A quick glance at the title and I thought it said "So....I got laid tonight" but then I saw Snipe created it so I knew that wasn't right.


----------



## LGriffin (Apr 2, 2009)

Shouldn't this thread be called "HEY HEY !!!!!!! Look at ME...I got laid off last night!"


----------



## Nighttrain (Dec 10, 2004)

Sniper said:


> The boss said this guy can patrol the mall for HALF of my salary and won't complain as much:
> 
> YouTube - Chimpanzee Riding A Segway - Parry Gripp


Oddly enough, he throws half as much poop on the mall patrons as you used to.


----------



## Guest (Aug 13, 2009)

LGriffin said:


> Shouldn't this thread be called "HEY HEY !!!!!!! Look at ME...I got laid off last night!"


Not even remotely......... You get my PM with my topless pix ?:flipoff:


----------



## niteowl1970 (Jul 7, 2009)

I'm getting replaced by this guy. He works for bananas and Pabst Blue Ribbon.


----------



## Boston Irish Lass (Feb 13, 2009)

Sniper - I've got to hand it to you. Only you could come up with a thread consisting of a monkey on a Segway and have it be this good LOl.


----------



## NewEngland2007 (Dec 31, 2005)

Sniper said:


> Not even remotely......... You get my PM with my topless pix ?:flipoff:


I got a PM but it was a picture of the love child of Mr. Ed and Steven Tyler.


----------



## L4G81 (Nov 12, 2006)

With a dessert involved? 



NewEngland2007 said:


> I got a PM but it was a picture of the love child of Mr. Ed and Steven Tyler.


----------



## NewEngland2007 (Dec 31, 2005)

L4G81 said:


> With a dessert involved?


Yes, but I think it's wise to decline.


----------



## LGriffin (Apr 2, 2009)

NewEngland2007 said:


> I got a PM but it was a picture of the love child of Mr. Ed and Steven Tyler.

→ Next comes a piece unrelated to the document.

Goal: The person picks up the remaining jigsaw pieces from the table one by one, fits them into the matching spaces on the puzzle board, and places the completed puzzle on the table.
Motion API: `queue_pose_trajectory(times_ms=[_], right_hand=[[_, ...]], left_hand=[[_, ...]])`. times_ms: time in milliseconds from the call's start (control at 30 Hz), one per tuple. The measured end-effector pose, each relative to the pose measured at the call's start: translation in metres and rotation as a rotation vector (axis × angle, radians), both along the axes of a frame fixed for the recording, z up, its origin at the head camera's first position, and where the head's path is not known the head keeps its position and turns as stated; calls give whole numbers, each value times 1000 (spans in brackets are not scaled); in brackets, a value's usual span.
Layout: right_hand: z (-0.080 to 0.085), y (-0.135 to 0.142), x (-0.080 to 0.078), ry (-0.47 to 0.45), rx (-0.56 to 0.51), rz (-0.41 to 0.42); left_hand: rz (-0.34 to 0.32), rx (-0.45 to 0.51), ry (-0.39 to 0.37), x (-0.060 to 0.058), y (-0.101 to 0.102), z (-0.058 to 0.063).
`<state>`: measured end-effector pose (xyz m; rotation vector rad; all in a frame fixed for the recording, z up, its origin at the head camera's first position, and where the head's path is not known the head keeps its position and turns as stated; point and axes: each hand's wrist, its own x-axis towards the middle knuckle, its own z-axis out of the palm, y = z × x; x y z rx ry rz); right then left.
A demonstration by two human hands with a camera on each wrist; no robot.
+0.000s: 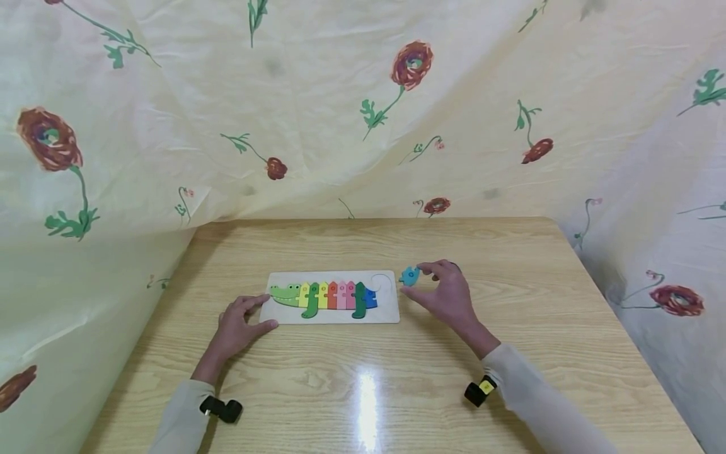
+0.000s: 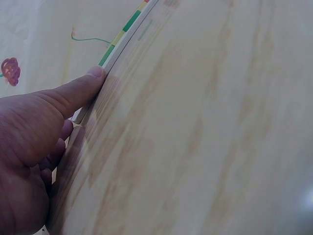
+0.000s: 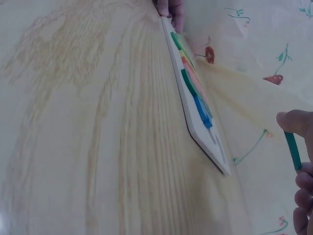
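Note:
A white puzzle board point(image 1: 329, 319) lies on the table, bearing a crocodile made of coloured pieces: green head, yellow, red, pink, dark green and blue segments. Past the blue segment point(image 1: 370, 298), its right end shows a bare curved outline. At the board's left end my left hand point(image 1: 235, 328) holds the corner, thumb point(image 2: 93, 78) along the near edge and fingers at the side. My right hand point(image 1: 450, 296) pinches a light blue puzzle piece point(image 1: 409, 275) between thumb and fingers, raised just beyond the board's right edge. In the right wrist view this piece point(image 3: 293, 149) appears edge-on.
The board rests on a light wood-grain table point(image 1: 317, 384). A flowered cloth point(image 1: 329, 94) hangs behind the table and along both sides. Each forearm wears a dark strap with a small black device, the left device point(image 1: 229, 411) and the right device point(image 1: 475, 394).

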<state>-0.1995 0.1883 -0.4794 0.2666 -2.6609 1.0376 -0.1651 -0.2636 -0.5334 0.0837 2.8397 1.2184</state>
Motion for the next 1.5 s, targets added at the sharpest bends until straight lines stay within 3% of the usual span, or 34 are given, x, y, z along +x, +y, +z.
queue_pose_trajectory(times_ms=[767,1500], right_hand=[[-15,-36,2,-115,30,4],[-39,-50,0,-208,6,-26]], left_hand=[[-6,6,18,2,0,0],[-4,8,6,-1,0,-1]])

I got bored with that pic real quick.


----------



## L4G81 (Nov 12, 2006)

Bored? Jesus I got SCARED. Hahaha


LGriffin said:


> I got bored with that pic real quick.


----------



## L4G81 (Nov 12, 2006)

Hey ... did you get the call back about your job yet? The chimp held up the fruit smoothie place at the mall .... they're going to apologize and let you back.


----------



## jedediah1 (Jun 18, 2009)




----------



## Guest (Aug 14, 2009)

L4G81 said:


> Hey ... did you get the call back about your job yet? The chimp held up the fruit smoothie place at the mall .... they're going to apologize and let you back.

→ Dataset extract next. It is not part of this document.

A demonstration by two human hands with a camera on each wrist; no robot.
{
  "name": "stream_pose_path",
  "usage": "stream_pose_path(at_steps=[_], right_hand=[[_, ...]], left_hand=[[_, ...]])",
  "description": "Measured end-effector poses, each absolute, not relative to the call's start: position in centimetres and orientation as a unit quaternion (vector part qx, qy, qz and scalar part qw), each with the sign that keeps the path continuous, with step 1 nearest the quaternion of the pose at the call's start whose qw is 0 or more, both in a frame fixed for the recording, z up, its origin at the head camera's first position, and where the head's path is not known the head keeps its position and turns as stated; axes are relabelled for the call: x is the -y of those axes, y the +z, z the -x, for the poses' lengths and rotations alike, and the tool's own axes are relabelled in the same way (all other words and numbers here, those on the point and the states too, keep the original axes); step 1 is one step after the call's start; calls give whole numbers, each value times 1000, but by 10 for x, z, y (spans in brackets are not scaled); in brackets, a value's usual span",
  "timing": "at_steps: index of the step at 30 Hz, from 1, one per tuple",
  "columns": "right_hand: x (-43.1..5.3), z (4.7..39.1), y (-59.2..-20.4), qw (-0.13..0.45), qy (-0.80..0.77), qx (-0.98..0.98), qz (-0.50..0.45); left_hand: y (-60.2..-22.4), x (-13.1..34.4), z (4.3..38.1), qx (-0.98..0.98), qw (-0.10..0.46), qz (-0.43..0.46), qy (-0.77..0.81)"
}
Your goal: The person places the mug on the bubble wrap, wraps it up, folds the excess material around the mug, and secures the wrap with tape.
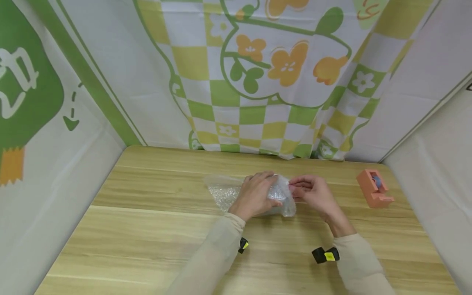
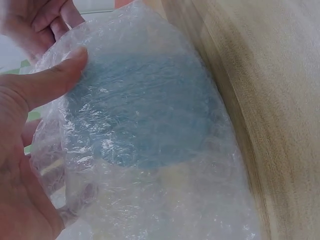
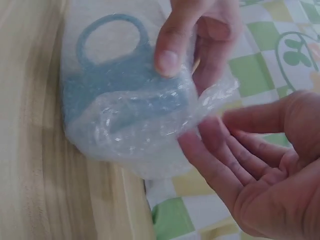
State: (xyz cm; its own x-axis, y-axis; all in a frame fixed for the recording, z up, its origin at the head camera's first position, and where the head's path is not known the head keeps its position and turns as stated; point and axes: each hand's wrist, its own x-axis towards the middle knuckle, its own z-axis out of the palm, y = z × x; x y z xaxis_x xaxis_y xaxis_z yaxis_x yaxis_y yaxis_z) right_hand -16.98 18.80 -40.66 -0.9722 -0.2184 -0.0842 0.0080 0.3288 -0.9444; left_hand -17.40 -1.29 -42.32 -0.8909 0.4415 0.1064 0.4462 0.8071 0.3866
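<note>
A blue mug (image 2: 150, 110) with a ring-shaped handle shows through clear bubble wrap (image 1: 223, 196), which lies around it over the wooden table. My left hand (image 1: 255, 193) grips the bundle from above, its thumb on one side and its fingers around the other. At the bundle's right end, my right hand (image 1: 315, 194) pinches the loose edge of the wrap between thumb and fingertips. In the right wrist view the mug's handle (image 3: 112, 40) faces that camera, under the film. A flat tail of wrap spreads out to the left of my left hand.
An orange tape dispenser (image 1: 372, 189) with a blue roll stands at the table's right back corner. The wooden table (image 1: 147, 237) ends at a checked green, yellow and white curtain (image 1: 250, 114). Pale fabric walls stand left and right.
</note>
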Motion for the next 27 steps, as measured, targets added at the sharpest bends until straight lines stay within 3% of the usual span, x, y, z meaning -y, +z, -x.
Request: stream_pose_path(at_steps=[13,27], right_hand=[[-181,174,-420,-19,-416,-902,115],[-182,177,-427,-26,-388,-908,155]], left_hand=[[-425,12,175,945,3,233,-230],[-434,19,173,928,8,242,-284]])
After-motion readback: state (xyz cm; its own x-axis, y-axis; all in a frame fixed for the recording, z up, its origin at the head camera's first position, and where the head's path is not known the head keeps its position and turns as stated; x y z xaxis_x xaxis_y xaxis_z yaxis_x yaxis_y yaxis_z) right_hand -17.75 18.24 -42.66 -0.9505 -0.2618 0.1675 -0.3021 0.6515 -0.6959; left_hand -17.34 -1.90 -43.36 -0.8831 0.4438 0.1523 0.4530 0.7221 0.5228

Nah.... The reason they got robbed was because the counter-girl was delivering MY smoothie.... We hit it off and will be spending alot more time together. Deval says I can stay home and collect smoothies AND GET PAID UNEMPLOYMENT for as long as I want !!!!!!


----------



## Pats2009 (Aug 24, 2007)

Snipe workin the smoothie girl, o yeah lol.


----------



## Guest (Aug 14, 2009)

Sniper said:


> Nah.... The reason they got robbed was because the counter-girl was delivering MY _*smoothie*_.... We hit it off and will be spending alot more time together. Deval says I can stay home and collect smoothies AND GET PAID UNEMPLOYMENT for as long as I want !!!!!!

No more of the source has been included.